** Opening Supplied material block **

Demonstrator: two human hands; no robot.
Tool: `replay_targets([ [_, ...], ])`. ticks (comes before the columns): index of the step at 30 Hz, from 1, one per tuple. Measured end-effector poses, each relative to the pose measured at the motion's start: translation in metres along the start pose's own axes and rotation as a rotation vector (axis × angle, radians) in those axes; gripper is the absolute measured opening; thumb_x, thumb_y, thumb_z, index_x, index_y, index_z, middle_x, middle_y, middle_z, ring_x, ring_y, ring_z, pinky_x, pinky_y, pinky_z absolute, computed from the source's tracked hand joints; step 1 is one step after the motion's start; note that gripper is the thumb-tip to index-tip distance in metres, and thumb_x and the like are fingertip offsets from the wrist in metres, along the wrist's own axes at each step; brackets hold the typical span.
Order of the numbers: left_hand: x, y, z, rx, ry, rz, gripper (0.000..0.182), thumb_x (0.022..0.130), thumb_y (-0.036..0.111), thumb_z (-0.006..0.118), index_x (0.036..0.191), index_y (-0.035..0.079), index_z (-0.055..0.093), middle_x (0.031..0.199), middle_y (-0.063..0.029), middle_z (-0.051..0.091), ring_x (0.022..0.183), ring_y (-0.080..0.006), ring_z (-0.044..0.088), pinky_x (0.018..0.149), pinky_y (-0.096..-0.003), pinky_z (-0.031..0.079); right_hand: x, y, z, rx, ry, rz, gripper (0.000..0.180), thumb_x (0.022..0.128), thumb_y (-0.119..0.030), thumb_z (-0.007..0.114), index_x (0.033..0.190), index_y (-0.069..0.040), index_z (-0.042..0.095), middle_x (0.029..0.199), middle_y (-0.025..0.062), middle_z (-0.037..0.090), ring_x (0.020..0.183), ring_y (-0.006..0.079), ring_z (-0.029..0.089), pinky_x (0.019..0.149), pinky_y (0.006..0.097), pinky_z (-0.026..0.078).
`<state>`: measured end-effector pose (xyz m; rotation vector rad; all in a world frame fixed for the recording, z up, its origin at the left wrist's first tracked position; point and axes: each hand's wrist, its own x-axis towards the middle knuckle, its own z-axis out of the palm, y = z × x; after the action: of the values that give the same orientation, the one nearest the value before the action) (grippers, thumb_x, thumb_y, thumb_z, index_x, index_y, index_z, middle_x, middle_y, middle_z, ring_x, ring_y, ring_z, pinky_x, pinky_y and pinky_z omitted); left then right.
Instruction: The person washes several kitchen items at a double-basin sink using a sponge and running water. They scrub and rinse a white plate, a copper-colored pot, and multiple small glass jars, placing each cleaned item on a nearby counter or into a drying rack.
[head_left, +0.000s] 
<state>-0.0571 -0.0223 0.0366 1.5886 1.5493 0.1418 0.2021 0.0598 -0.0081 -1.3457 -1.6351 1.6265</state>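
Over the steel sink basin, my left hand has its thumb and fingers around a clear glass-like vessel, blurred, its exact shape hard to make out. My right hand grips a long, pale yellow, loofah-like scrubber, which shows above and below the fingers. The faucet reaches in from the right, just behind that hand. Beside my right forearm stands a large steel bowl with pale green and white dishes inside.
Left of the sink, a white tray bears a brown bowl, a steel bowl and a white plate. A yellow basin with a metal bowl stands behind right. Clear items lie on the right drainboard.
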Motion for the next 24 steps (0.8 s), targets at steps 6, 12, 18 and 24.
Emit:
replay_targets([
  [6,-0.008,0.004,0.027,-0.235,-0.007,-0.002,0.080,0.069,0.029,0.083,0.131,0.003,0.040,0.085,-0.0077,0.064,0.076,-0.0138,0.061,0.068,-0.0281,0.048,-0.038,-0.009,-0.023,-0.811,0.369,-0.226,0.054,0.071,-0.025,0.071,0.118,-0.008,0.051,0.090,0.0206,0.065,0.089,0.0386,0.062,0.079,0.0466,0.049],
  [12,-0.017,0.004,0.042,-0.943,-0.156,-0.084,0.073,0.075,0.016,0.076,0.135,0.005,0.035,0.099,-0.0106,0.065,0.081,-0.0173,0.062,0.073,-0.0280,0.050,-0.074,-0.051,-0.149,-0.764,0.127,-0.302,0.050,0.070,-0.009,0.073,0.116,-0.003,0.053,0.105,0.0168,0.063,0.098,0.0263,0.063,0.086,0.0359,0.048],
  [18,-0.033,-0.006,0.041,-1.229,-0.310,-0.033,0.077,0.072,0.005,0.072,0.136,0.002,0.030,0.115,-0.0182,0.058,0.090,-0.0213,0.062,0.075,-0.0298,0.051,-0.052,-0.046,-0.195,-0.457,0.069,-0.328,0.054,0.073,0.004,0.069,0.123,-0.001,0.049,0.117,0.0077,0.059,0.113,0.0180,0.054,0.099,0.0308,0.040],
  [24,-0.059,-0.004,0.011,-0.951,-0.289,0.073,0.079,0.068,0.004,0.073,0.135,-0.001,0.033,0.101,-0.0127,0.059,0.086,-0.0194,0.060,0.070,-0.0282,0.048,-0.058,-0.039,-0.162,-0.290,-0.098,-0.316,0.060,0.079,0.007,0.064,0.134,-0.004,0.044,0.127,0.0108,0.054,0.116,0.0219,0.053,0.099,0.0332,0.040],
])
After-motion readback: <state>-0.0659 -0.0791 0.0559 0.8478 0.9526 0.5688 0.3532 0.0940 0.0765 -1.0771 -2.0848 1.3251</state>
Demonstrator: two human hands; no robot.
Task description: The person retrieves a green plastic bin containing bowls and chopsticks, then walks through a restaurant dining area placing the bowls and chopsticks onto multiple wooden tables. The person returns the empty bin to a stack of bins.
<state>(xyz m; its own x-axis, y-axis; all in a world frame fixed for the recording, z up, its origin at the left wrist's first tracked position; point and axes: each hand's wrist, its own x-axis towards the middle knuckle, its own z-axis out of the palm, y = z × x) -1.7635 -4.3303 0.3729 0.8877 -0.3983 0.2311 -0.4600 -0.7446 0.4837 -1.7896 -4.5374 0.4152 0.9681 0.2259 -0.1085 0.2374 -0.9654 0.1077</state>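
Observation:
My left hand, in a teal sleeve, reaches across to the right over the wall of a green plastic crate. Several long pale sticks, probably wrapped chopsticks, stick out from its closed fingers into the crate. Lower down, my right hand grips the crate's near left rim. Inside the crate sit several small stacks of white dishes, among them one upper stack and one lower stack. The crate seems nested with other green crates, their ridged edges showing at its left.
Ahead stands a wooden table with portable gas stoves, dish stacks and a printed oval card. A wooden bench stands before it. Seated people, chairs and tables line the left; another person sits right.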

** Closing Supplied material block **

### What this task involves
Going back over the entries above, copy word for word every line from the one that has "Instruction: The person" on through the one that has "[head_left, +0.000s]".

### Answer section
Instruction: The person washes several kitchen items at a double-basin sink using a sponge and running water. They scrub and rinse a white plate, a copper-colored pot, and multiple small glass jars, placing each cleaned item on a nearby counter or into a drying rack.
[head_left, +0.000s] 

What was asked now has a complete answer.